The ZooKeeper framework was originally built at “Yahoo!”. A well-designed distributed application needs to meet requirements such as data transparency, better performance, robustness, centralized configuration, and coordination. So, they designed the ZooKeeper framework to meet these requirements.
• Apache Hadoop
Apache Hadoop is the driving force behind the growth of Big Data industry. Hadoop relies on ZooKeeper for configuration management and coordination. ZooKeeper provides the facilities for cross-node synchronization and ensures the tasks across Hadoop projects are serialized and synchronized.
Multiple ZooKeeper servers support large Hadoop clusters. Each client machine communicates with one of the ZooKeeper servers to retrieve and update its synchronization information.
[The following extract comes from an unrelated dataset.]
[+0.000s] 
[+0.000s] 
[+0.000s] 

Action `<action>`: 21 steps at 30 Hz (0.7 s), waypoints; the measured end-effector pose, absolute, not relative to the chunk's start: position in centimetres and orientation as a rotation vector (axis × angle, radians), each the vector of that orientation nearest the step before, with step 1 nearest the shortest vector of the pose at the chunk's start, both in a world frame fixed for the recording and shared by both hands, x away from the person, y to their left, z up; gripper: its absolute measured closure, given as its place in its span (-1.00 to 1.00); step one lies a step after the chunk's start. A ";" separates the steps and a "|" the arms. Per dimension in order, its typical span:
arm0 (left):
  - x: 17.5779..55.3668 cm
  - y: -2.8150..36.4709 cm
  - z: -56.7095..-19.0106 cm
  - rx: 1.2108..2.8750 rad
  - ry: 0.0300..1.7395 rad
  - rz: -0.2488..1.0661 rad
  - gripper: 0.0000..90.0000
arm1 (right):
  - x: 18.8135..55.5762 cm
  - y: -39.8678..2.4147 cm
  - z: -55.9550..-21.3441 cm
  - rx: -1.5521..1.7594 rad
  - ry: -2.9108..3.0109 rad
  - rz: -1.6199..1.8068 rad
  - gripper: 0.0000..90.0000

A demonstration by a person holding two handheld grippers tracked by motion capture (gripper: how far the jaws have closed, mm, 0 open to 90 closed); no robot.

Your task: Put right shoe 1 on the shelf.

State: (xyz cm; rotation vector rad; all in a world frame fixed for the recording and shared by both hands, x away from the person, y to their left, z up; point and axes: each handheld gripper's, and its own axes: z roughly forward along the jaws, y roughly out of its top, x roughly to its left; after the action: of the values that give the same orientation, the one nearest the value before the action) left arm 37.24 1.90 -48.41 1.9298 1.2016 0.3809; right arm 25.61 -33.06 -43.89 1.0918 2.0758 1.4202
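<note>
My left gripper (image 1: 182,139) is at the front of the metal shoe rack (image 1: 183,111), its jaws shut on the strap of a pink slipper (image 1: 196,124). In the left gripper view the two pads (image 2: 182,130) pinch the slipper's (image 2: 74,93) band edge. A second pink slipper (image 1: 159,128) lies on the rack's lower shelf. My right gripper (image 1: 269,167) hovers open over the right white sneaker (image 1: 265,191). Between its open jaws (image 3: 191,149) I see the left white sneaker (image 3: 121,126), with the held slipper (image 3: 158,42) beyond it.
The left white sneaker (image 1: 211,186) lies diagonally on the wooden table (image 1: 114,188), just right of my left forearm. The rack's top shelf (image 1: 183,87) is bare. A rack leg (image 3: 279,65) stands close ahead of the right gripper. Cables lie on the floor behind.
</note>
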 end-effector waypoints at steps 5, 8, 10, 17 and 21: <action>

Some of the real-time examples are
Human Genome Project − The Human Genome Project contains terabytes of data. Hadoop MapReduce framework can be used to analyze the dataset and find interesting facts for human development.
Healthcare − Hospitals can store, retrieve, and analyze huge sets of patient medical records, which are normally in terabytes.
• Apache HBase
Apache HBase is an open source, distributed, NoSQL database used for real-time read/write access of large datasets and runs on top of the HDFS. HBase follows master-slave architecture where the HBase Master governs all the slaves. Slaves are referred as Region servers.
HBase distributed application installation depends on a running ZooKeeper cluster. Apache HBase uses ZooKeeper to track the status of distributed data throughout the master and region servers with the help of centralized configuration management and distributed mutex mechanisms.
Here are some of the use-cases of HBase −
• Telecom − Telecom industry stores billions of mobile call records (around 30TB / month) and accessing these call records in real time become a huge task. HBase can be used to process all the records in real time, easily and efficiently.
• Social network − Similar to telecom industry, sites like Twitter, LinkedIn, and Facebook receive huge volumes of data through the posts created by users. HBase can be used to find recent trends and other interesting facts.
Apache Solr :
Apache Solr is a fast, open source search platform written in Java. It is a blazing fast, faulttolerant distributed search engine. Built on top of Lucene, it is a high-performance, full-featured text search engine.
Solr extensively uses every feature of ZooKeeper such as Configuration management, Leader election, node management, Locking and syncronization of data.
ZooKeeper contributes the following features −
• Add / remove nodes as and when needed
• Replication of data between nodes and subsequently minimizing data loss
• Sharing of data between multiple nodes and subsequently searching from multiple nodes for faster search results
Some of the use-cases of Apache Solr include e-commerce, job search, etc.